Dataset entries:
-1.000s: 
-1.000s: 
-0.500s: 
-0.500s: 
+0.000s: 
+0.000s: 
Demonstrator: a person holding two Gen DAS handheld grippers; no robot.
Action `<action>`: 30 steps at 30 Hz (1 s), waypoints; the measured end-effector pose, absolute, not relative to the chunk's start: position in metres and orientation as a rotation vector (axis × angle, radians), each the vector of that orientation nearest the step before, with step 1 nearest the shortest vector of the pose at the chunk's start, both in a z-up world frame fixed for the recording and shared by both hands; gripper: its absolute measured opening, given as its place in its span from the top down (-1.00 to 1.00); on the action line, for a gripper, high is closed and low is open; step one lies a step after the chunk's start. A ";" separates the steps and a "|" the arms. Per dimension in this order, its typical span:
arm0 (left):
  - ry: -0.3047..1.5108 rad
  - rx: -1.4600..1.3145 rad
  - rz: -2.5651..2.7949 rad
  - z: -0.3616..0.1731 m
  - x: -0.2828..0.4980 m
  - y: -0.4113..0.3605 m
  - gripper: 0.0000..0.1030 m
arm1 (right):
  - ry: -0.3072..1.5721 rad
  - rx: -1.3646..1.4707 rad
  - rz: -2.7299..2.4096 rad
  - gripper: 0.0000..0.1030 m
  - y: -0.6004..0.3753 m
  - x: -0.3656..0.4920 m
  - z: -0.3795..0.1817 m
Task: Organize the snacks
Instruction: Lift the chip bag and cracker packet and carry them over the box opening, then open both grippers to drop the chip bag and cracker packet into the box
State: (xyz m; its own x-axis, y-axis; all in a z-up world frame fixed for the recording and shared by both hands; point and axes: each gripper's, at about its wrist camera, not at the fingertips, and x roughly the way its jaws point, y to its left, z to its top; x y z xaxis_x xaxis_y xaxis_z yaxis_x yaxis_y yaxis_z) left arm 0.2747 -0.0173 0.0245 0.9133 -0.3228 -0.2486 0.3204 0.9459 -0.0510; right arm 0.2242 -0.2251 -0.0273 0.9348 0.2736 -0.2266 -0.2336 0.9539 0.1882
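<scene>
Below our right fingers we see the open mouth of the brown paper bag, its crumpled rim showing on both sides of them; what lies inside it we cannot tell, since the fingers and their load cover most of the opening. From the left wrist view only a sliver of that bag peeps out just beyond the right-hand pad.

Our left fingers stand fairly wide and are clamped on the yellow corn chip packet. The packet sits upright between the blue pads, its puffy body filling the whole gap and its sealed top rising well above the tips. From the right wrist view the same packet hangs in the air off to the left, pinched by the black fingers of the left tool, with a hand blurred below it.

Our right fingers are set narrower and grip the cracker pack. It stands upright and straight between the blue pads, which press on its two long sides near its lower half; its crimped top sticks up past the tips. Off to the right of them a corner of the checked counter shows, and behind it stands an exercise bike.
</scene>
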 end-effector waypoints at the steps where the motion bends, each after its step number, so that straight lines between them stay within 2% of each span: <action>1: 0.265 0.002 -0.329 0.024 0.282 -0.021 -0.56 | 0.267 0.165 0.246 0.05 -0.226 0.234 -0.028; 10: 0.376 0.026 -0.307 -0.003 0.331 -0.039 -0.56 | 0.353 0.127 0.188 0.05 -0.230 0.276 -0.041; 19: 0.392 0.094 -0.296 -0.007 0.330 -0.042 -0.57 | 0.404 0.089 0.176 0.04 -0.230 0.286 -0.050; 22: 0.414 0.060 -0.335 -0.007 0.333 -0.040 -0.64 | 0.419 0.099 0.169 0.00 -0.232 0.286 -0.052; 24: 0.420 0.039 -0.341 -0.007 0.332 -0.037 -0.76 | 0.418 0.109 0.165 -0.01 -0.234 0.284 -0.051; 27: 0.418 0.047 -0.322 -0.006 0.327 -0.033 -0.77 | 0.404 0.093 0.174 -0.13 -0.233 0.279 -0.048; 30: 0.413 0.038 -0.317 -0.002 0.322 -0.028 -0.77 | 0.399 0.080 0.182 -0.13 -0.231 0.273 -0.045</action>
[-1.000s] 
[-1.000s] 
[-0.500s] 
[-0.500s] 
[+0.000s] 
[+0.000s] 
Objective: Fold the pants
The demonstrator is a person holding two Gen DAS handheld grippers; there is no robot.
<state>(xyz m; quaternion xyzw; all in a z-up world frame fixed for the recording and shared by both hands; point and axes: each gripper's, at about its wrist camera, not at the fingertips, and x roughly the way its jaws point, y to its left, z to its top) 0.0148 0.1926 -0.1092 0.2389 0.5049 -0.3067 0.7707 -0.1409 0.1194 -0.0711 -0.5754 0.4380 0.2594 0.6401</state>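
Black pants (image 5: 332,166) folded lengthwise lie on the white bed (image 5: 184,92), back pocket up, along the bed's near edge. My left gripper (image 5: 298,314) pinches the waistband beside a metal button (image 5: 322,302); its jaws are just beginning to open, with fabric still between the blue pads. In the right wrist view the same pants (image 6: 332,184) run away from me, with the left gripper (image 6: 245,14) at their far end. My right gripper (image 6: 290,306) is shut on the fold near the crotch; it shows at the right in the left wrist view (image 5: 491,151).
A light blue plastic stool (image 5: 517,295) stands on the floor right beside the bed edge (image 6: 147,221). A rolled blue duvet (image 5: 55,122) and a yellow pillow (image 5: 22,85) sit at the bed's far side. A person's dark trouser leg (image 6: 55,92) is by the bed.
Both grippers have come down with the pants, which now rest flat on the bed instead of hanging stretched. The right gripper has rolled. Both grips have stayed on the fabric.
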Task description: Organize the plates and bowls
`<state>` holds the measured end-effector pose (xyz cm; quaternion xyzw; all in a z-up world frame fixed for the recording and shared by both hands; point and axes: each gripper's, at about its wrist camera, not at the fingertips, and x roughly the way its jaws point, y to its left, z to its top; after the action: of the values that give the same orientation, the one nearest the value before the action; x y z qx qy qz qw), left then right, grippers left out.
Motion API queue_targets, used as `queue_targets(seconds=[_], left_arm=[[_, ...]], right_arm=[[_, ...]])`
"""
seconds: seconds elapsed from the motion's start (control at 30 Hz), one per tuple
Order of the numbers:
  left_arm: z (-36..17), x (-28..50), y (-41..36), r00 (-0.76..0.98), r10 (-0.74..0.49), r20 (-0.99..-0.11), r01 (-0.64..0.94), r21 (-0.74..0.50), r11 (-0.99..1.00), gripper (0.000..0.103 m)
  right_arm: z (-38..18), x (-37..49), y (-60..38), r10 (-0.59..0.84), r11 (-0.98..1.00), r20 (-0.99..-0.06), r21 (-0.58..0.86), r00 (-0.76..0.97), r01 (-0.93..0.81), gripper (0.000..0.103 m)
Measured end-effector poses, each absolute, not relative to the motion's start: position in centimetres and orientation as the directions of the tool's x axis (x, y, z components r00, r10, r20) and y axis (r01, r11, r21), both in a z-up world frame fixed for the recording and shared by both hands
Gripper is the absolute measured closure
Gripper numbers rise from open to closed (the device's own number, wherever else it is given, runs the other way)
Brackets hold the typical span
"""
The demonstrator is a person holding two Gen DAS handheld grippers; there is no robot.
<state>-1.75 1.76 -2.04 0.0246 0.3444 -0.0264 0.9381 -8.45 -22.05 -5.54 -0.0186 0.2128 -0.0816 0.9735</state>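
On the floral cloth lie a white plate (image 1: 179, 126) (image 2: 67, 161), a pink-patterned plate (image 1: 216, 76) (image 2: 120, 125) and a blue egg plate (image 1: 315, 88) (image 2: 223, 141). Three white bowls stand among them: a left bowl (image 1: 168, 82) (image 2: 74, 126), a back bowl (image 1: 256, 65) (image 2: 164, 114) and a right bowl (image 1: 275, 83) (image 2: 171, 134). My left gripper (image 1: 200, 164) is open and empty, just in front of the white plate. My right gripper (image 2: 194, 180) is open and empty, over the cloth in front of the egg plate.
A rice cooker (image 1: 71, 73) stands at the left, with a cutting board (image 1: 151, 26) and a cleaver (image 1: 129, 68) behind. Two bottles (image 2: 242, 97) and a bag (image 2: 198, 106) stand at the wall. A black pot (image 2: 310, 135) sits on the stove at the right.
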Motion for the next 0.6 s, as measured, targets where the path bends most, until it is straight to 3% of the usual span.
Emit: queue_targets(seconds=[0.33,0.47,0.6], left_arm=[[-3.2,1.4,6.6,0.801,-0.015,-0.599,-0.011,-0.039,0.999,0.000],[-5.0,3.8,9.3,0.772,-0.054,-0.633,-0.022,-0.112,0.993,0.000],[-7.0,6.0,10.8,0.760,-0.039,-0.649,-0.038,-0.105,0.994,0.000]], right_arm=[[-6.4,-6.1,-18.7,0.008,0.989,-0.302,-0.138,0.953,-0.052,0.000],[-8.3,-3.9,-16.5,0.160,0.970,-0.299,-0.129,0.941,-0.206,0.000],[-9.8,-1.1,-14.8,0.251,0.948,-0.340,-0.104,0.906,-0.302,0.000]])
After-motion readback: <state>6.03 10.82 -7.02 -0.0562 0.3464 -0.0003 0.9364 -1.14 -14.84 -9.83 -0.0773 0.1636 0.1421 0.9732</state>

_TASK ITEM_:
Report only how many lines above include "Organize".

_WORKED SOLUTION_:
2